Yes/No Question: If a connection is “encrypted” (according to your definition) fake Apple-like domain names are “authorized” to receive username and passwords from real Apple users/accounts?

No you did not. I was talking about the client (you) being unknown. So, to return to the example I used (you visiting forums.comodo.com), is it enough that one party (Comodo CA) is known to both parties, and that Comodo CA sees only an IP-adress?

It is technically authorised/allowed to receive whatever information. Encryption is not required for authorisation, and neither is authentication.

On top of the technical authorisation, we may add authorisation at the legal entity level, which of course requires authentication, preferably mutual authentication, where both parties are known.

Yes I did. You just have to answer the question: who is receiving private and sensitive data. Then you will find the answer who requieres authorization to receive that data.

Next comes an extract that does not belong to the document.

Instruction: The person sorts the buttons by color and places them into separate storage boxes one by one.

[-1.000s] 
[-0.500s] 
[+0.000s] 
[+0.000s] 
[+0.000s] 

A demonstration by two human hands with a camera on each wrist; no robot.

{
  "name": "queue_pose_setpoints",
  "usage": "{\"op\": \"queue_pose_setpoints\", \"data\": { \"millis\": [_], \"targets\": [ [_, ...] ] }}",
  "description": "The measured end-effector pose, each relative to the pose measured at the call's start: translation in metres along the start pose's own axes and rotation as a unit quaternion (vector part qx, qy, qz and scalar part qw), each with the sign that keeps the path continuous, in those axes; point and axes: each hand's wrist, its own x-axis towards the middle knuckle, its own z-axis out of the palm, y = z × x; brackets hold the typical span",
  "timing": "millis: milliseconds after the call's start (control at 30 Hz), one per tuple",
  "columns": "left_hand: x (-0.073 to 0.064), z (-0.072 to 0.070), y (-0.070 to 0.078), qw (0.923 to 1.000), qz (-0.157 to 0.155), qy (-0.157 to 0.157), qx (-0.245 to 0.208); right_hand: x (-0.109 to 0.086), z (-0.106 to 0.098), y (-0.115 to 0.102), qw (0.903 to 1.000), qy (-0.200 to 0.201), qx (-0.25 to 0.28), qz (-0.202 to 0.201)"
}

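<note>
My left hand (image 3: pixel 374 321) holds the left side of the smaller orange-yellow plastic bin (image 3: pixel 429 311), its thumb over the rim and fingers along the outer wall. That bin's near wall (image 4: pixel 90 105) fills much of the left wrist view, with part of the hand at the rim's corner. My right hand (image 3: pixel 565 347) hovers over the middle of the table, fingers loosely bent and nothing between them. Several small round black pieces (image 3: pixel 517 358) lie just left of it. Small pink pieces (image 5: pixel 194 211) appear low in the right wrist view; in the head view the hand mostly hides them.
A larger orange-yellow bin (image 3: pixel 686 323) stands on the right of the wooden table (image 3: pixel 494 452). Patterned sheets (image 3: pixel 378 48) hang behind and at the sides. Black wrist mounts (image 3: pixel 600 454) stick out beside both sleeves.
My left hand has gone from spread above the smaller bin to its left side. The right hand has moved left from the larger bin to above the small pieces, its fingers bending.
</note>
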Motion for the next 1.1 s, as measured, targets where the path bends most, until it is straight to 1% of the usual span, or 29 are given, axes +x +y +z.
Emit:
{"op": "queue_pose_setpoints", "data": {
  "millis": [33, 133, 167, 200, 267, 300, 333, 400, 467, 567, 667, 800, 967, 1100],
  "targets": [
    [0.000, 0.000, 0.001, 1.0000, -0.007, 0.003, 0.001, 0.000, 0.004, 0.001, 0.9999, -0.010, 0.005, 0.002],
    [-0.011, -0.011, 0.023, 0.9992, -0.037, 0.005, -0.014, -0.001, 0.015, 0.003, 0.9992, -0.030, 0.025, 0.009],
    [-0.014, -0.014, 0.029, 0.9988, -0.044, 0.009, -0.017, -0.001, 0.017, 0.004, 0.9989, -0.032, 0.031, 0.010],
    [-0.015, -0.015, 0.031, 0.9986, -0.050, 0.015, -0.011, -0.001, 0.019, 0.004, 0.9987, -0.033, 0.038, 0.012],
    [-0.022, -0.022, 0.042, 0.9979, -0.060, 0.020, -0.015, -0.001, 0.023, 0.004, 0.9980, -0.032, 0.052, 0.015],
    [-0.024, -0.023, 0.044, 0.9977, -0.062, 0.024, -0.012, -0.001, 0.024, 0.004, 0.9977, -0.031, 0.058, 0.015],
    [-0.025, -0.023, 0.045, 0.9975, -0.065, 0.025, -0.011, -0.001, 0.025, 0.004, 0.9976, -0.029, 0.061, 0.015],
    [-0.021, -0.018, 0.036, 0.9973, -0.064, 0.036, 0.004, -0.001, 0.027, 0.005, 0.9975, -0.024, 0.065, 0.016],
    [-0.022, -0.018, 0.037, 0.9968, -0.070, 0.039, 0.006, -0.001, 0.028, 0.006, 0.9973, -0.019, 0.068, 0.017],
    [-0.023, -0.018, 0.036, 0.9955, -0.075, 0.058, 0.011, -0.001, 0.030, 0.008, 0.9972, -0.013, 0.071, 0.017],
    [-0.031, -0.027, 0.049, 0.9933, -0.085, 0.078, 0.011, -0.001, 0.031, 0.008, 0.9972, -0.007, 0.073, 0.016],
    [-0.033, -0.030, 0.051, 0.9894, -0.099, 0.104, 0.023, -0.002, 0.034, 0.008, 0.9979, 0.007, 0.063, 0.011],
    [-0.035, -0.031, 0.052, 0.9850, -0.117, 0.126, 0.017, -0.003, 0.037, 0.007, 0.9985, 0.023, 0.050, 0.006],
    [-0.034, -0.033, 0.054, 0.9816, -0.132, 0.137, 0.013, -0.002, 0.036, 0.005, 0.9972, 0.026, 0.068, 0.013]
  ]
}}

Authorized by whom? Fake Apple-like domain names are authorized by whom to receive real Apple IDs?

Have you read nothing I have written? As soon as a connection has been established, the two connected parties are authorised to exchange information. The authorisation is in the connection.

The conversation appears to have moved to ciphers, encryption, authorization and how it’s done etc.

Haven’t we moved away from the question?

Quite simply, should DV certificates be given the same trust indication in a browser?
Given the level of validation required to get a DV certificate I personally would say no.

It moves hither and thither.

DV deserves a security indicator, but not a trust indicator.

You still haven’t answered my yes/no question with a yes/no answer.

So the connection alone authorizes the fake apple-like domain name to capture real apple ids?

Yes, the definition is pretty clear.

Oxford Dictionary defines “Encryption” as:
The process of converting information or data into a code, especially to prevent unauthorized access.

And how does Oxford Dictionary defines “unauthorized”?
Not having official permission or approval.

Regardless of a connection type, coded or not, if the person receiving the private data is “unauthorized” (not having official permission or official approval), the connection is not secure regardless it’s type (HTTP or HTTPS).